The entire listing that follows must be repeated exactly, pictures excluded.

**** SUPPLIED DATA

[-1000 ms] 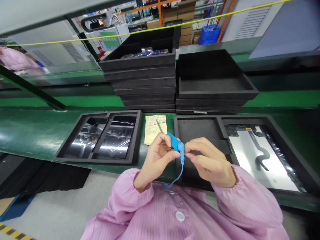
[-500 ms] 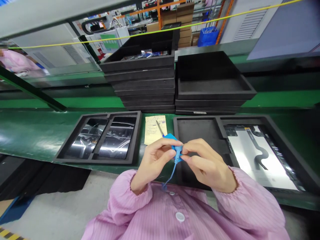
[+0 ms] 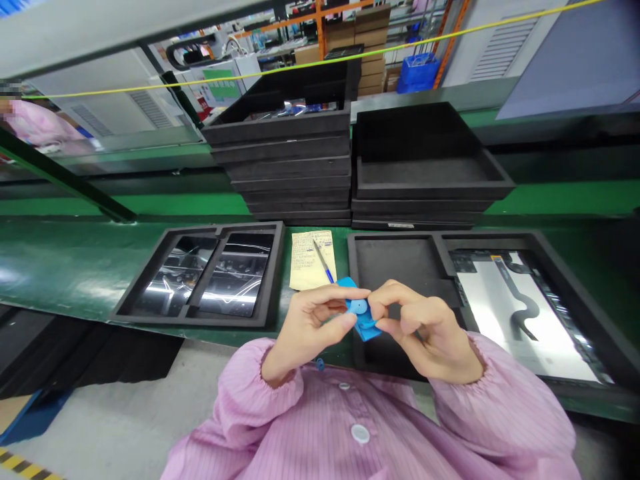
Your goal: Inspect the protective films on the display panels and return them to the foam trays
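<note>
A blue anti-static wrist strap (image 3: 367, 328) with a lighter blue round snap is held up in front of my chest, over the near edge of the bench. My left hand (image 3: 315, 323) pinches it around the snap, thumb below and forefinger above. At its right edge, the thumb and bent fingers of my right hand (image 3: 423, 327) are closed on the band. A small blue coil of cord (image 3: 320, 364) shows by my shirt front; the cord between is mostly hidden. Behind the strap, a blue pen (image 3: 323, 261) lies on a handwritten yellow note (image 3: 300, 277).
To the left, a black foam tray (image 3: 274, 293) holds two dark glass panels (image 3: 240, 273). On the right, another foam tray (image 3: 354, 267) carries a display panel (image 3: 520, 320) with its flex cable up. Stacked black trays (image 3: 295, 163) stand behind. A person in pink (image 3: 45, 127) is far left.
The strap has turned in my hands: its flat band and round snap face up now, where the cord plug and hanging cord showed before. My right hand has shifted slightly right and down.
</note>
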A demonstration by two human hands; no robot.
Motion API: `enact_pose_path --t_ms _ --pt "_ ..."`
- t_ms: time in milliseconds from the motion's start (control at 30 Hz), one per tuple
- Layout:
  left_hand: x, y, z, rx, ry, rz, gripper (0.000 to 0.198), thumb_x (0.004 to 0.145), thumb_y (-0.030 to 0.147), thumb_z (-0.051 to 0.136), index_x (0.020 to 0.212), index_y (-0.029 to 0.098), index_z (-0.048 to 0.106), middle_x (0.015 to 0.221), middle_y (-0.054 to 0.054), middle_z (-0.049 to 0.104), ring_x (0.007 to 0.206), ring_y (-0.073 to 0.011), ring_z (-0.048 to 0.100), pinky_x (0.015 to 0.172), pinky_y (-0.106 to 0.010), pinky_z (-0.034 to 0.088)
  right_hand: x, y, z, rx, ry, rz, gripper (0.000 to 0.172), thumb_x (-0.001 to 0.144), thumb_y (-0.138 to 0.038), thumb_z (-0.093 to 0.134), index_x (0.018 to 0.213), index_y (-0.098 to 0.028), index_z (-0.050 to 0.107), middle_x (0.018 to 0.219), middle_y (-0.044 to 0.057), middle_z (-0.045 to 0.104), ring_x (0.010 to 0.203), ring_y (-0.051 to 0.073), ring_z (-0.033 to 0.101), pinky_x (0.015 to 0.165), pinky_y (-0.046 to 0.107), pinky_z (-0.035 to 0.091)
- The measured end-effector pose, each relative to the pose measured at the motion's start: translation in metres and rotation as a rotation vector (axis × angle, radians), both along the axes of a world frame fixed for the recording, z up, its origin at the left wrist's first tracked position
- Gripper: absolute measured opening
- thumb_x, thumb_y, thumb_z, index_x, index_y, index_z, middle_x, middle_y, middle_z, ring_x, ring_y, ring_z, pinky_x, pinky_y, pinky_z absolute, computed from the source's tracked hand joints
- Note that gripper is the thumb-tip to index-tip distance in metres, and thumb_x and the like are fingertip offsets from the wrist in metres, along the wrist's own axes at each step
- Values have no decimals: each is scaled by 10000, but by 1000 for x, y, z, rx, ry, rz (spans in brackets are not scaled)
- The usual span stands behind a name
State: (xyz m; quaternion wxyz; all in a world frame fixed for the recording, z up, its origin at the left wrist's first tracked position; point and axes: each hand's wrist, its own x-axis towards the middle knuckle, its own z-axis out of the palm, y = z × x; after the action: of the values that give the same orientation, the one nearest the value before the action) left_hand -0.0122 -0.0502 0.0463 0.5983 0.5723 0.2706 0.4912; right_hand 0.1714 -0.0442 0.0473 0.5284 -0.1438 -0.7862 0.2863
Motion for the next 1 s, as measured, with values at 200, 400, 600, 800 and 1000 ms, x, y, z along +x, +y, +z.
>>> enact_pose_path --t_ms 200,400,600,800,1000 --pt "10 -8 -12 95 -117 15 454 773 76 694 1156 311 629 1054 -14 674 962 -95 636 855 -188 525 -5 2 1 -69 158 9 281 835 62 441 849 -197 335 836 -7 535 735 91 499 650 230 461" --pt "19 -4 -18 185 -261 -52 377 769 100 728 1084 275 617 997 14 635 895 -39 615 773 -114 506 -3 1 2 50 83 6 276 813 58 433 766 -177 296 881 1 528 727 92 439 630 226 407" --pt "7 4 -10 429 -128 -20 449 785 60 694 1168 271 592 1044 -29 620 989 -138 669 783 -251 580 2 -6 4 207 13 -78 282 772 96 411 734 -164 308 919 11 503 822 105 492 704 245 475" --pt "-3 6 1 784 142 184 564 744 -52 672 1222 233 582 1102 -42 601 1006 -174 679 795 -299 617 0 -12 -9 -67 145 13 340 885 -40 449 1176 -209 490 1051 73 544 989 158 563 865 330 533" --pt "-2 3 3 874 270 273 533 793 -9 638 1250 261 585 1128 -40 615 927 -129 693 807 -263 629 -7 -13 -11 -595 288 84 252 993 -248 450 800 -164 589 846 19 490 688 90 574 616 226 525"
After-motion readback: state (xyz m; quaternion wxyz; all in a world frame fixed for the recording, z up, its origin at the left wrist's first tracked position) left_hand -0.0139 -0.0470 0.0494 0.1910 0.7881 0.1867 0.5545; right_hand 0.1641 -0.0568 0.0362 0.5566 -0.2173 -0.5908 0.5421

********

TASK OUTPUT:
[-1000 ms] 
[-500 ms] 
[+0 ms] 
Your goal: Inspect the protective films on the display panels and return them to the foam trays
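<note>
A blue anti-static wrist strap (image 3: 367, 328) with a lighter blue round snap is held up in front of my chest, over the near edge of the bench. My left hand (image 3: 315, 323) pinches it around the snap, thumb below and forefinger above. At its right edge, the thumb and bent fingers of my right hand (image 3: 423, 327) are closed on the band. A small blue coil of cord (image 3: 320, 364) shows by my shirt front; the cord between is mostly hidden. Behind the strap, a blue pen (image 3: 323, 261) lies on a handwritten yellow note (image 3: 300, 277).
To the left, a black foam tray (image 3: 274, 293) holds two dark glass panels (image 3: 240, 273). On the right, another foam tray (image 3: 354, 267) carries a display panel (image 3: 520, 320) with its flex cable up. Stacked black trays (image 3: 295, 163) stand behind. A person in pink (image 3: 45, 127) is far left.
The strap has turned in my hands: its flat band and round snap face up now, where the cord plug and hanging cord showed before. My right hand has shifted slightly right and down.
</note>
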A demonstration by two human hands; no robot.
Motion API: `enact_pose_path --t_ms _ --pt "_ ..."`
- t_ms: time in milliseconds from the motion's start (control at 30 Hz), one per tuple
- Layout:
  left_hand: x, y, z, rx, ry, rz, gripper (0.000 to 0.198), thumb_x (0.004 to 0.145), thumb_y (-0.030 to 0.147), thumb_z (-0.051 to 0.136), index_x (0.020 to 0.212), index_y (-0.029 to 0.098), index_z (-0.048 to 0.106), middle_x (0.015 to 0.221), middle_y (-0.054 to 0.054), middle_z (-0.049 to 0.104), ring_x (0.007 to 0.206), ring_y (-0.073 to 0.011), ring_z (-0.048 to 0.100), pinky_x (0.015 to 0.172), pinky_y (-0.106 to 0.010), pinky_z (-0.034 to 0.088)
  right_hand: x, y, z, rx, ry, rz, gripper (0.000 to 0.172), thumb_x (-0.001 to 0.144), thumb_y (-0.138 to 0.038), thumb_z (-0.093 to 0.134), index_x (0.018 to 0.213), index_y (-0.098 to 0.028), index_z (-0.050 to 0.107), middle_x (0.018 to 0.219), middle_y (-0.044 to 0.057), middle_z (-0.045 to 0.104), ring_x (0.010 to 0.203), ring_y (-0.051 to 0.073), ring_z (-0.033 to 0.101), pinky_x (0.015 to 0.165), pinky_y (-0.046 to 0.107), pinky_z (-0.035 to 0.091)
- The measured end-effector pose, each relative to the pose measured at the motion's start: translation in metres and rotation as a rotation vector (axis × angle, radians), both along the axes of a world frame fixed for the recording, z up, its origin at the left wrist's first tracked position
- Gripper: absolute measured opening
- thumb_x, thumb_y, thumb_z, index_x, index_y, index_z, middle_x, middle_y, middle_z, ring_x, ring_y, ring_z, pinky_x, pinky_y, pinky_z absolute, computed from the source's tracked hand joints
- Note that gripper is the thumb-tip to index-tip distance in metres, and thumb_x and the like are fingertip offsets from the wrist in metres, along the wrist's own axes at each step
- Values have no decimals: each is scaled by 10000, but by 1000 for x, y, z, rx, ry, rz (spans in brackets are not scaled)
- The usual span stands behind a name
State: (xyz m; quaternion wxyz; all in a world frame fixed for the recording, z up, its origin at the left wrist's first tracked position; point and axes: each hand's wrist, its own x-axis towards the middle knuckle, its own z-axis out of the palm, y = z × x; after the action: of the values that give the same orientation, the one nearest the value before the action) left_hand -0.0122 -0.0502 0.0463 0.5983 0.5723 0.2706 0.4912; right_hand 0.1714 -0.0442 0.0473 0.5284 -0.1438 -0.7862 0.2863
Motion for the next 1 s, as measured, with values at 200, 400, 600, 800 and 1000 ms, x, y, z along +x, +y, +z.
>>> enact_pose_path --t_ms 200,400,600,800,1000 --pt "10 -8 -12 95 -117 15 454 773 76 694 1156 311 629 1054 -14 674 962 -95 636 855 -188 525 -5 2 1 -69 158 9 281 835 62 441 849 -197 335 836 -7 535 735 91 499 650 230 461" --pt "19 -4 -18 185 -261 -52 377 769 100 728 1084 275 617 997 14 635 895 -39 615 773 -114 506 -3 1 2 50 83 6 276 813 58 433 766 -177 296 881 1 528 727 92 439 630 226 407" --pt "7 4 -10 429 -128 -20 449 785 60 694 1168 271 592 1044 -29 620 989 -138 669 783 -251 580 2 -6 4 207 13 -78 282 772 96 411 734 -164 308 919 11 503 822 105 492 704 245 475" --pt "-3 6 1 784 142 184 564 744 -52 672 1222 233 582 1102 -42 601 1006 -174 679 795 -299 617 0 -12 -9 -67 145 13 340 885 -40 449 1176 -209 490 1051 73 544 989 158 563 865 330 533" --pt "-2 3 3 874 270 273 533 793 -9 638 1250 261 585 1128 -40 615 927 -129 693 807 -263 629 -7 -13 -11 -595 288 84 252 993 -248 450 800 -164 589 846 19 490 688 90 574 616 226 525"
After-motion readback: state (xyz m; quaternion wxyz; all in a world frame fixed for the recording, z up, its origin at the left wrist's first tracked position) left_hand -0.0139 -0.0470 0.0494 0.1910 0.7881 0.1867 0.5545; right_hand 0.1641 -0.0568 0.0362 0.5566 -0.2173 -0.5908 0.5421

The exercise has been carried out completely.